WHAT TO WORK ON:
Which lines of the records below contain the word "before"? Show each one.

-- RECORDS FOR PROCESSING follows --

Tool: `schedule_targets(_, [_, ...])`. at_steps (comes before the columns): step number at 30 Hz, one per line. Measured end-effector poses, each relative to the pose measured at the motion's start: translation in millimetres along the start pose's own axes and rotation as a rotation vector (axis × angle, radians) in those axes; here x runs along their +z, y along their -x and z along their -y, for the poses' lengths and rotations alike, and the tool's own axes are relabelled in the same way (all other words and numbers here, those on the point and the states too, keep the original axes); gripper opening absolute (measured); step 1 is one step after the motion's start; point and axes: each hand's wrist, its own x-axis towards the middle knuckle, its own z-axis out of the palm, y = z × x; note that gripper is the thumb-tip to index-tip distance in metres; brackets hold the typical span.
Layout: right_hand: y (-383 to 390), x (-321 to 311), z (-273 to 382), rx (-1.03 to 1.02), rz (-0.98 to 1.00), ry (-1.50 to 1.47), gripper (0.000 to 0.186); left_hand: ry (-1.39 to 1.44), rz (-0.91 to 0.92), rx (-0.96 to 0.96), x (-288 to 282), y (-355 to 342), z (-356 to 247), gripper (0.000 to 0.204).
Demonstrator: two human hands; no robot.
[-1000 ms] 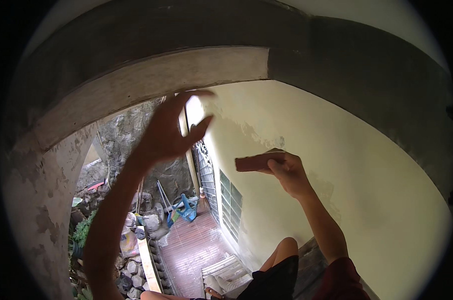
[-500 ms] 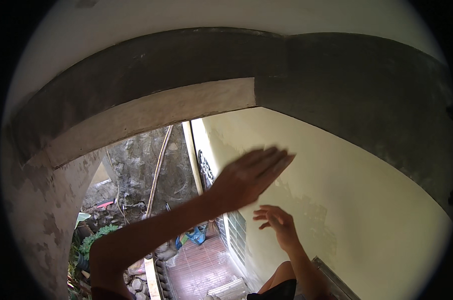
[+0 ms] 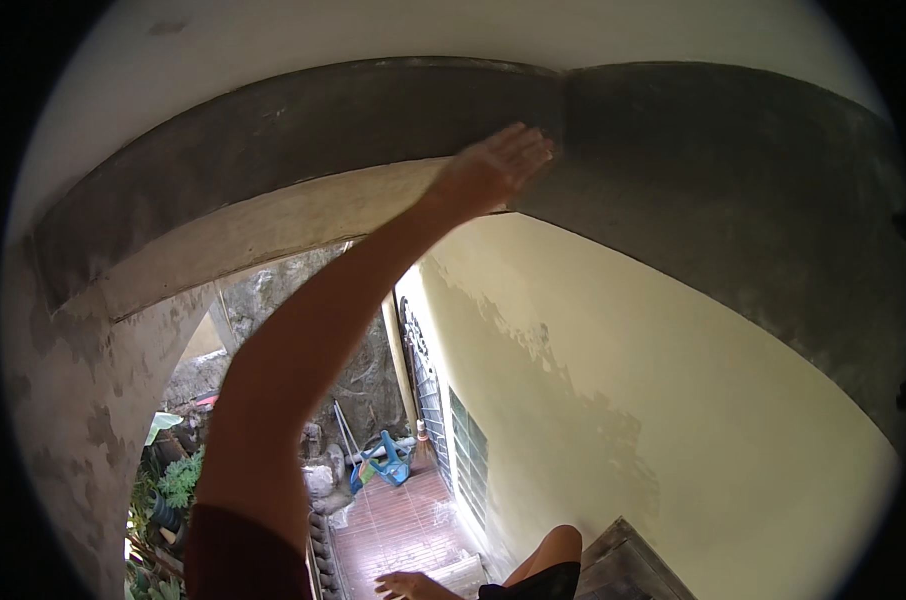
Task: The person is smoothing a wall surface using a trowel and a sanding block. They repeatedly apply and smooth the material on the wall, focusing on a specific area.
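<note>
My left hand (image 3: 491,172) is raised at the end of a stretched arm, its fingers straight and close together, slightly blurred. It overlaps the dark grey painted band (image 3: 393,115) beside the corner where two wall faces meet. Whether the palm touches the surface I cannot tell. Nothing shows in this hand. Down at the lower edge my right hand (image 3: 409,584) is partly cut off, with its fingers stretched toward the left and nothing visible in them. Behind it lies the reddish tiled floor (image 3: 403,520).
A pale yellow wall (image 3: 733,400) with peeling patches fills the right. Below stand a broom (image 3: 422,440), a blue plastic item (image 3: 391,462) and a barred window (image 3: 470,450). Green plants (image 3: 181,480) grow at lower left. A dark wooden-looking panel (image 3: 628,565) is near my knee (image 3: 561,546).
My left hand has risen from in front of the yellow wall to the dark band. My right hand has dropped down and leftward to the lower edge.
</note>
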Motion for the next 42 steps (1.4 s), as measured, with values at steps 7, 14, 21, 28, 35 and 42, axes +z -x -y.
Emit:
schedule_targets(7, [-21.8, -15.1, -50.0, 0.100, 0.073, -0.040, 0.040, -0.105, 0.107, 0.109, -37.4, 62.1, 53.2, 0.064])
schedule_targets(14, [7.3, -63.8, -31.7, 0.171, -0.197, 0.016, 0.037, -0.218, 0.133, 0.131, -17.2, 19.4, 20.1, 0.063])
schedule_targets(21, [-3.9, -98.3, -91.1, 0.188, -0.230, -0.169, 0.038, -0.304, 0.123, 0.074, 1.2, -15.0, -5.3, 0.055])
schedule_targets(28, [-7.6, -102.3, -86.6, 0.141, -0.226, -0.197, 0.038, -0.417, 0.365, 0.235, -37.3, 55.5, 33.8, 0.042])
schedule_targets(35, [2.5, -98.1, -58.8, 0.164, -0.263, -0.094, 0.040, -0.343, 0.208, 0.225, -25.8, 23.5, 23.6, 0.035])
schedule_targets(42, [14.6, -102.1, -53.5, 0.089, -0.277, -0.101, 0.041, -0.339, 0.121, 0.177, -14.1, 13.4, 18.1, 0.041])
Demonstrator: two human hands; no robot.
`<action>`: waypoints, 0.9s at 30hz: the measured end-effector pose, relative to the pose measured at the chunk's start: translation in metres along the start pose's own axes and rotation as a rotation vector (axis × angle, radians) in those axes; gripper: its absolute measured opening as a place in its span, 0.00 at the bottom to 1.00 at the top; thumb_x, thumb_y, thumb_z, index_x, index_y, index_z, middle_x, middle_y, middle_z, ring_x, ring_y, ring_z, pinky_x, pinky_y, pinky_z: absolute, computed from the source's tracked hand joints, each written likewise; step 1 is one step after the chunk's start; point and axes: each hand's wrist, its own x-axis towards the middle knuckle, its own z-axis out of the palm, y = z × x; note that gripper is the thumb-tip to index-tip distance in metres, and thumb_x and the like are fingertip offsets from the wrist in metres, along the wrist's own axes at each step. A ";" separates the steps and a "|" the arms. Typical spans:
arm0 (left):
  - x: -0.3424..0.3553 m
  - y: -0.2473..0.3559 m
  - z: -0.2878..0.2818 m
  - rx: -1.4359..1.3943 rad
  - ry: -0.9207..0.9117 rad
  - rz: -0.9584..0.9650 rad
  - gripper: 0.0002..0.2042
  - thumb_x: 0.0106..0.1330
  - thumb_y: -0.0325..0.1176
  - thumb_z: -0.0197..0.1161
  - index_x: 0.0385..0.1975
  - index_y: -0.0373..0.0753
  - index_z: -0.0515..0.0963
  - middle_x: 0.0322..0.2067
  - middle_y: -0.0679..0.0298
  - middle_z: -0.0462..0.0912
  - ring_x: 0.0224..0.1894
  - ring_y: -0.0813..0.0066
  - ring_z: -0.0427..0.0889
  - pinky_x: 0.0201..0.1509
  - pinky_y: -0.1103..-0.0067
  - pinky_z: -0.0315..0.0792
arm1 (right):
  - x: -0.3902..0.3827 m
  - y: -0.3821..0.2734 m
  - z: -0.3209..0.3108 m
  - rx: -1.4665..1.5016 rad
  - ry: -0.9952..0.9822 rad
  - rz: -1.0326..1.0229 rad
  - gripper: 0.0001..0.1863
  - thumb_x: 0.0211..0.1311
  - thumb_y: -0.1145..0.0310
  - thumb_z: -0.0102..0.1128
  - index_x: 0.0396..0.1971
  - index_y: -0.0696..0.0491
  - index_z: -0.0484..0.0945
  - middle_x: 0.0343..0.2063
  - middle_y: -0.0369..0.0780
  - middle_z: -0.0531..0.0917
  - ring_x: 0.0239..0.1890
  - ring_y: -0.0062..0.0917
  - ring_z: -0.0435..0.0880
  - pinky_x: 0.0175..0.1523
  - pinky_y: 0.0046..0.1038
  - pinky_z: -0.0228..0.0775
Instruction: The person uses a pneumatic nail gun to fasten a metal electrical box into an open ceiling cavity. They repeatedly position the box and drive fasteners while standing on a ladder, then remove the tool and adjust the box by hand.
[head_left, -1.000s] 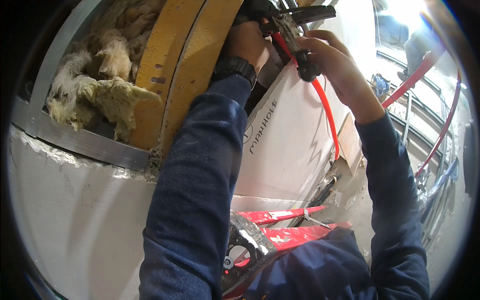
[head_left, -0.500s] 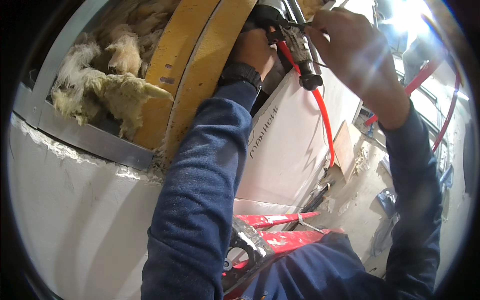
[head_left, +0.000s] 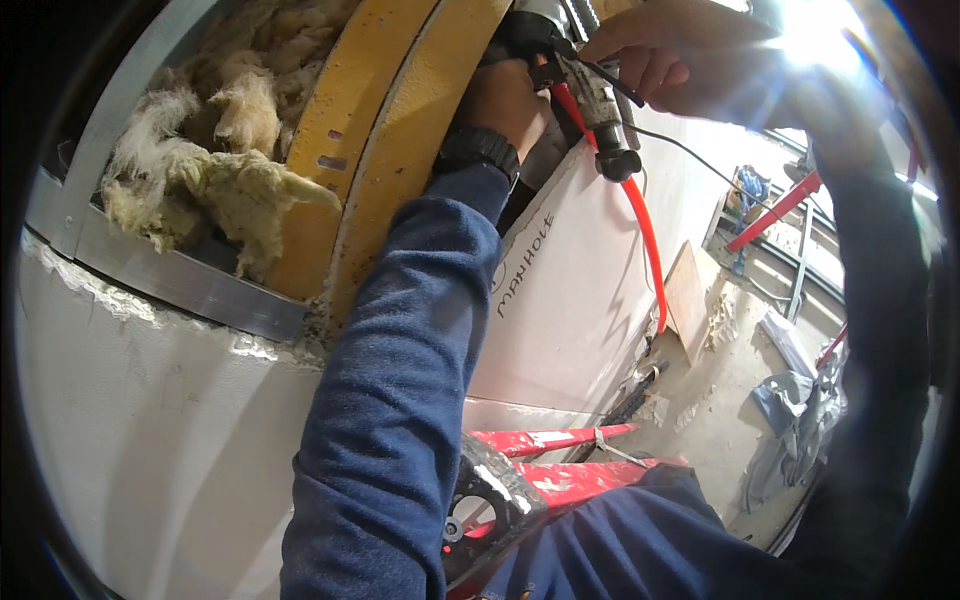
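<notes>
My left hand [head_left: 508,97], with a black watch at its wrist, reaches into the gap beside a yellow metal stud. Its fingers are hidden behind a dark round fitting [head_left: 525,35]. Against that fitting sits a scuffed grey clamp-like piece [head_left: 592,92] with a black knob at its lower end. My right hand [head_left: 665,60] is up beside it, index finger stretched toward the clamp's top, the other fingers loosely curled. A thin black rod [head_left: 618,85] slants below that finger, its lower end free. Behind the clamp hangs a bright orange-red tube [head_left: 648,235].
Yellow studs [head_left: 365,150] and loose mineral wool [head_left: 235,180] fill the opening at upper left. A white board with handwriting [head_left: 560,290] stands below the tube. Red ladder parts [head_left: 560,440] are near my legs. Crumpled plastic [head_left: 800,420] lies on the floor at right.
My right hand has shifted up and right, its index finger stretched out from a pinch. The thin black rod has swung downward to the right. My left hand stays put.
</notes>
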 end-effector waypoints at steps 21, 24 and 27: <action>-0.008 -0.011 0.000 -0.350 0.071 0.188 0.13 0.63 0.38 0.67 0.44 0.42 0.85 0.43 0.51 0.88 0.49 0.51 0.86 0.52 0.65 0.80 | 0.055 0.004 0.082 -0.290 0.588 -0.075 0.17 0.58 0.53 0.68 0.30 0.54 0.82 0.33 0.42 0.83 0.38 0.40 0.85 0.42 0.42 0.78; -0.004 -0.013 0.007 -0.389 0.100 0.197 0.13 0.62 0.36 0.67 0.45 0.42 0.84 0.44 0.52 0.87 0.50 0.51 0.86 0.54 0.65 0.80 | 0.063 -0.015 0.106 -0.264 0.847 0.066 0.14 0.59 0.58 0.69 0.37 0.53 0.83 0.35 0.41 0.85 0.38 0.39 0.86 0.43 0.39 0.78; 0.003 -0.014 0.014 -0.360 0.086 0.172 0.14 0.62 0.34 0.67 0.47 0.42 0.84 0.45 0.52 0.87 0.50 0.51 0.86 0.55 0.65 0.79 | 0.070 -0.021 0.112 -0.339 1.009 0.178 0.22 0.59 0.51 0.73 0.45 0.50 0.83 0.37 0.40 0.86 0.41 0.34 0.88 0.46 0.31 0.80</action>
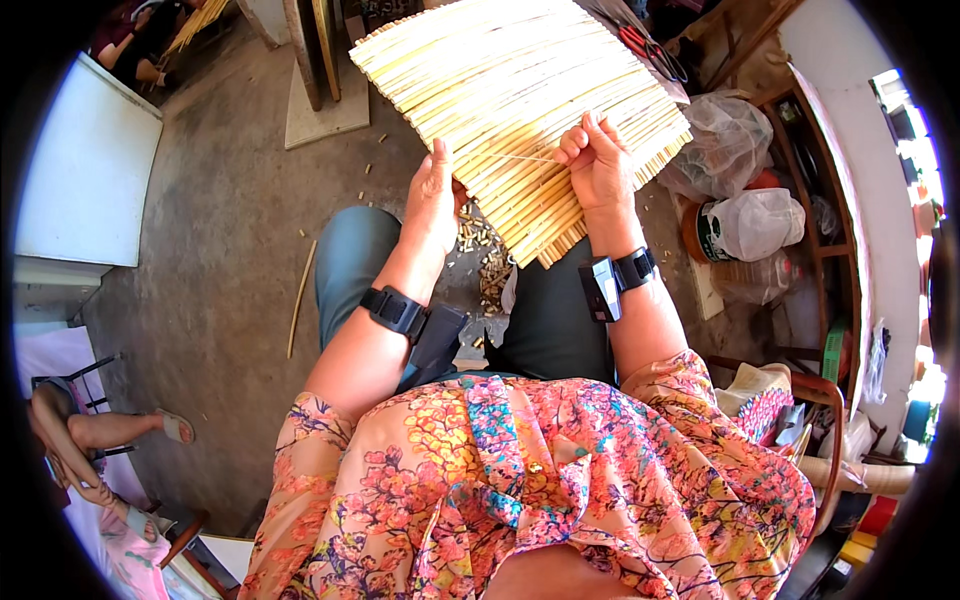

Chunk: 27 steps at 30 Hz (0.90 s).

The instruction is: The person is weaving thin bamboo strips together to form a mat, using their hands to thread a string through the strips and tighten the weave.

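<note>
Dressed in a flower-print blouse (540, 430), nearest the lens, below the reed mat (520, 90). Holding that mat, made of straight yellow stalks bound side by side, up over the knees. Clad below its near corner in dark trousers (565, 325). Heaped beyond its right edge: clear plastic bag (725, 145). Set against its left edge: left hand (435, 200), thumb upright, fingers bent and partly hidden; cannot tell how tightly closed. Brought over its near right part: right hand (597, 165), thumb and fingertips together. Lying just past its right edge: red-handled scissors (633, 42). Left on the floor, left of it: single long stalk (300, 298). Scattered beneath its near corner: short stalk pieces (494, 278). Pinched in the right hand, stretched across its surface: pale thread (525, 157).
</note>
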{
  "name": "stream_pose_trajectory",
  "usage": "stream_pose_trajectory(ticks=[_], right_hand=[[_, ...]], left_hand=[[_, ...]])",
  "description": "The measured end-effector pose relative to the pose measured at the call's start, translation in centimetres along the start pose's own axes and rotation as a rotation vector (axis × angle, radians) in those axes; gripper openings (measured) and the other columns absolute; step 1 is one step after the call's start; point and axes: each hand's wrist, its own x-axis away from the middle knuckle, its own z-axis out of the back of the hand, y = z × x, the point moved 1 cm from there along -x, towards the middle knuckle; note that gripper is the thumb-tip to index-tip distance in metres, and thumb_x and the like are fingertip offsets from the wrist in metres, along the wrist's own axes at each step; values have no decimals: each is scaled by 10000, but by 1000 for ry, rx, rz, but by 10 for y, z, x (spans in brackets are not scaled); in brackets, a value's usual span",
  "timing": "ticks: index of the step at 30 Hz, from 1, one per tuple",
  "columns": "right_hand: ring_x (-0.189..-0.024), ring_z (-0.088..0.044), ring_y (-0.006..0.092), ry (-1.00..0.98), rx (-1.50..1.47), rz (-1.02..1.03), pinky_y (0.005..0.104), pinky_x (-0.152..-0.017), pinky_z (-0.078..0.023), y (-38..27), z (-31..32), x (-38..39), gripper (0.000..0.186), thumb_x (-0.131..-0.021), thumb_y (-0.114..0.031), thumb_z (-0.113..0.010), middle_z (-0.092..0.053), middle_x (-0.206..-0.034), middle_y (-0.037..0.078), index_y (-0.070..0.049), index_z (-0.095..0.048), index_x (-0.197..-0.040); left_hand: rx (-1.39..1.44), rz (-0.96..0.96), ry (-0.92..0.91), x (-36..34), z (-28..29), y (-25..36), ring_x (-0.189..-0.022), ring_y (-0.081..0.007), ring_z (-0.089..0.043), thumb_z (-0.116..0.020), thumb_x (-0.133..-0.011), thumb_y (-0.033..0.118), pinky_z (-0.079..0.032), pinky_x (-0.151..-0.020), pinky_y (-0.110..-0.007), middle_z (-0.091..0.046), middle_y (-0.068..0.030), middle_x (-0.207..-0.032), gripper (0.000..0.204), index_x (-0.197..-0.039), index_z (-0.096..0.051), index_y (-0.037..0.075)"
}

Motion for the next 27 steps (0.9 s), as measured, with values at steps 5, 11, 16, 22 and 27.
stream_pose_trajectory(ticks=[5,11,16,22,27], right_hand=[[-585,-451,149,22,-6,13,302,-561,-437,2,-4,2,85,-907,-135,-520,-462,-648,29,-74,-487,-859],[-576,-431,144,36,-1,25,297,-549,-422,1,-9,4,91,-904,-116,-513,-449,-647,25,-81,-477,-829],[-570,-419,145,45,-11,49,288,-533,-395,1,-8,6,93,-901,-112,-518,-439,-641,29,-82,-474,-825],[-555,-404,143,56,-5,36,288,-519,-379,1,-11,8,90,-898,-108,-521,-428,-630,26,-80,-470,-830],[-566,-400,137,53,6,38,277,-525,-373,0,-12,9,80,-905,-109,-514,-419,-632,15,-83,-484,-836]], left_hand=[[-362,12,101,-9,11,1,-619,-96,-575,-427,-948,381,-458,-499,-216,-622,-50,-787,381,-1043,-570,41],[-207,-179,172,-10,1,-7,-419,-54,-403,-439,-952,308,-342,-374,-194,-518,12,-628,287,-924,-562,50],[-198,-99,126,-5,7,-2,-448,-59,-435,-472,-937,299,-331,-369,-195,-539,1,-664,266,-950,-569,51],[-255,-83,103,6,0,-2,-475,-61,-454,-527,-897,307,-326,-369,-197,-558,-6,-693,264,-974,-581,60],[-67,-76,77,7,1,-6,-456,-61,-424,-500,-912,277,-279,-364,-196,-513,13,-644,237,-991,-562,62]])
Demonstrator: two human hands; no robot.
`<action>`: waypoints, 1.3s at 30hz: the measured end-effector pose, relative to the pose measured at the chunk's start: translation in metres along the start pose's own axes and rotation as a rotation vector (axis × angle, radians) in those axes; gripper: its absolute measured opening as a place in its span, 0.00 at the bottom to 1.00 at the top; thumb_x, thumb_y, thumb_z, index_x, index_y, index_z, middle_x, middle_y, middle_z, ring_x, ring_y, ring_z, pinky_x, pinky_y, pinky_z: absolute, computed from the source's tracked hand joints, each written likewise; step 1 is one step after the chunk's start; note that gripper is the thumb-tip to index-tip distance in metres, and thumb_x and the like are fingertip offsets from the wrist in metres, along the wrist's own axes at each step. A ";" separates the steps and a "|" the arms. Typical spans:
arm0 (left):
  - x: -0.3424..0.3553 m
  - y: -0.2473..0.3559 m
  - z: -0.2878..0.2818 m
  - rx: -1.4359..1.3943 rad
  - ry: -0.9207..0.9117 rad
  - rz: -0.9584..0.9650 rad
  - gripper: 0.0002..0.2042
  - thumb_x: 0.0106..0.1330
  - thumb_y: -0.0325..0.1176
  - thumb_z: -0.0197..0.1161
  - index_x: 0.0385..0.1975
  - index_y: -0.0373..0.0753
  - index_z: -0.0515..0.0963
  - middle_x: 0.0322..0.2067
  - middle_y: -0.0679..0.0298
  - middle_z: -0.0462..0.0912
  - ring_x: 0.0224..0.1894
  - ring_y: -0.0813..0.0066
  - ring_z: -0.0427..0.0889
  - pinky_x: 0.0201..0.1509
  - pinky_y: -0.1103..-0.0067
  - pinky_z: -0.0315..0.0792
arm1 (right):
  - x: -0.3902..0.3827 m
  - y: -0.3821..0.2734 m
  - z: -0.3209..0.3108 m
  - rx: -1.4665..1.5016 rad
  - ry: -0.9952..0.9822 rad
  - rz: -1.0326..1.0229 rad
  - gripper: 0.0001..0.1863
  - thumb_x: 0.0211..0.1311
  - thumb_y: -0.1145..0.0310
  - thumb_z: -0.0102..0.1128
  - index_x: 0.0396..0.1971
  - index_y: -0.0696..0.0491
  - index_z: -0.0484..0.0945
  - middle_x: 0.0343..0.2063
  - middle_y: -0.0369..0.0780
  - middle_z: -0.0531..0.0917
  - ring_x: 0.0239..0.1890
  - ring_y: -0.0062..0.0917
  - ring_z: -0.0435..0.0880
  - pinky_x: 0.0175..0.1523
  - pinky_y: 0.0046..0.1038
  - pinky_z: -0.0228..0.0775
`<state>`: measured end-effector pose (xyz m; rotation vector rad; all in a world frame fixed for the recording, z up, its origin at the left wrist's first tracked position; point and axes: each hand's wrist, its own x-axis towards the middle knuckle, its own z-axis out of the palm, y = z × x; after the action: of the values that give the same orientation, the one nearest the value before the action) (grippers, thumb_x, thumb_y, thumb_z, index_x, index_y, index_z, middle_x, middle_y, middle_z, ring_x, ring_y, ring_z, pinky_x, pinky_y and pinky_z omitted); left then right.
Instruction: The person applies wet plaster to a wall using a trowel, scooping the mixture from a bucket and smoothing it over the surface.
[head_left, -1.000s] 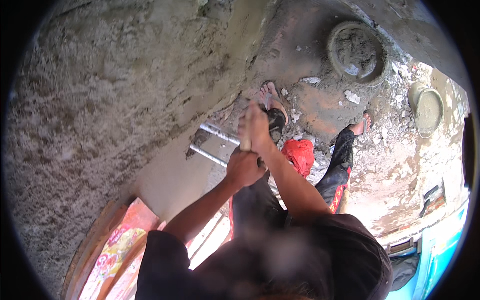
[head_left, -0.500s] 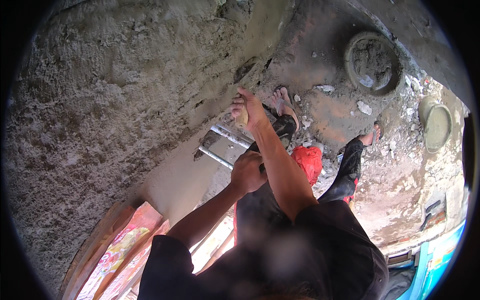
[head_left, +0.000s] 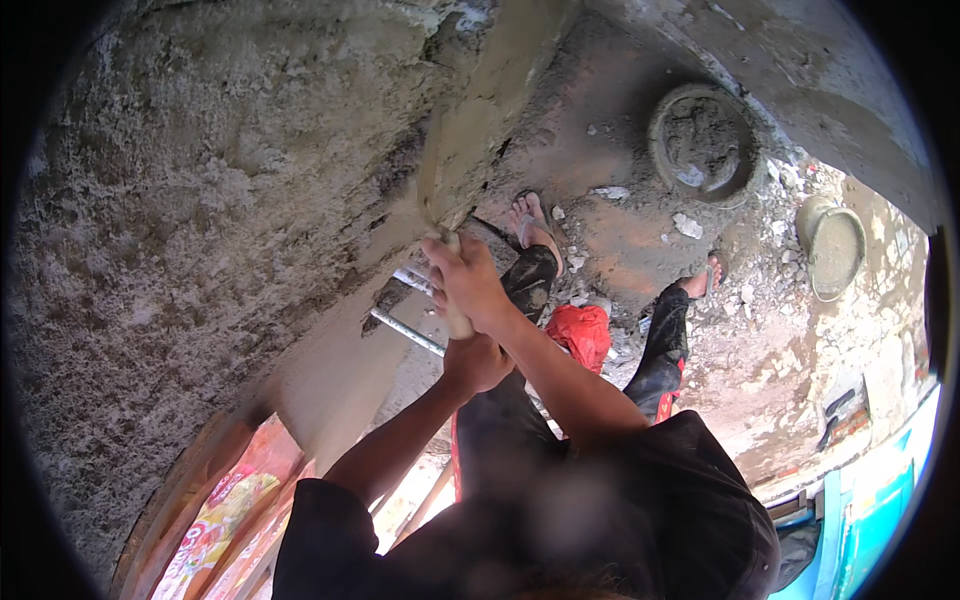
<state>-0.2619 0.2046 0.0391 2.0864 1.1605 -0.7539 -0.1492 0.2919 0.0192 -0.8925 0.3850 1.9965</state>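
The right hand (head_left: 468,282), clamped on a trowel (head_left: 459,320), neared the left hand (head_left: 479,361) (hold unclear), seemingly mid-stroke along the left wall (head_left: 230,210).

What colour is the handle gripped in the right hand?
Pale tan; the handle in the right hand shows best in the head view.

The right hand (head_left: 467,283) of the person is closed around a pale handle (head_left: 459,322), near the rough grey wall (head_left: 200,220). The left hand (head_left: 475,362) is just beside the lower end of this handle; whether it touches, I cannot tell. Two metal bars (head_left: 405,330) extend at the left of the hands. A red bag (head_left: 580,335) lies between the legs. Farther on the floor (head_left: 640,240) are a round basin (head_left: 657,150) containing grey mortar and a bucket (head_left: 811,222).
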 end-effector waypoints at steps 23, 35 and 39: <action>0.013 0.008 -0.008 -0.127 0.107 -0.010 0.10 0.55 0.37 0.70 0.21 0.41 0.76 0.30 0.64 0.82 0.41 0.62 0.80 0.44 0.68 0.74 | 0.011 -0.135 -0.426 -1.458 0.999 -0.216 0.17 0.68 0.57 0.50 0.39 0.58 0.77 0.27 0.52 0.83 0.33 0.44 0.85 0.37 0.43 0.75; 0.001 0.014 0.003 -0.128 0.063 -0.063 0.09 0.48 0.28 0.69 0.31 0.37 0.81 0.39 0.61 0.85 0.48 0.63 0.81 0.52 0.69 0.75 | 0.047 -0.076 -0.330 -0.456 0.731 -0.633 0.13 0.62 0.63 0.58 0.26 0.59 0.76 0.16 0.39 0.77 0.15 0.24 0.76 0.22 0.29 0.68; 0.001 0.018 -0.001 -0.106 0.028 -0.036 0.10 0.48 0.30 0.69 0.31 0.37 0.81 0.39 0.61 0.85 0.48 0.62 0.81 0.52 0.69 0.75 | 0.040 -0.058 -0.346 -0.338 0.650 -0.524 0.10 0.61 0.66 0.58 0.24 0.55 0.73 0.15 0.33 0.72 0.14 0.16 0.70 0.18 0.23 0.62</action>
<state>-0.2456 0.1983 0.0435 1.9986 1.2294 -0.6672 0.0379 0.1502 -0.2450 -1.6694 0.1368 1.2709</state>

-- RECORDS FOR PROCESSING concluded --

SOLUTION:
Tool: `schedule_targets(_, [_, ...])`. at_steps (comes before the columns): step number at 30 Hz, one per line. Measured end-effector poses, each relative to the pose measured at the motion's start: translation in millimetres along the start pose's own axes and rotation as a rotation vector (axis × angle, radians) in those axes; here x runs along their +z, y along their -x and z along their -y, for the poses' lengths and rotations alike, and the tool's own axes are relabelled in the same way (all other words and numbers here, those on the point and the states too, keep the original axes); gripper opening absolute (measured); step 1 is one step after the motion's start; point and axes: each hand's wrist, its own x-axis towards the middle knuckle, its own z-axis out of the palm, y = z × x; note that gripper is the thumb-tip to index-tip distance in metres; brackets hold the typical span.
`<state>`: measured end-effector pose (xyz m; rotation vector rad; all in a world frame fixed for the recording, z up, its origin at the left wrist's first tracked position; point and axes: each hand's wrist, its own x-axis towards the middle knuckle, its own z-axis out of the palm, y = z × x; after the action: of the values that give the same orientation, the one nearest the value before the action) (grippers, thumb_x, thumb_y, thumb_z, index_x, index_y, index_z, middle_x, middle_y, middle_z, ring_x, ring_y, ring_z, pinky_x, pinky_y and pinky_z omitted); left then right.

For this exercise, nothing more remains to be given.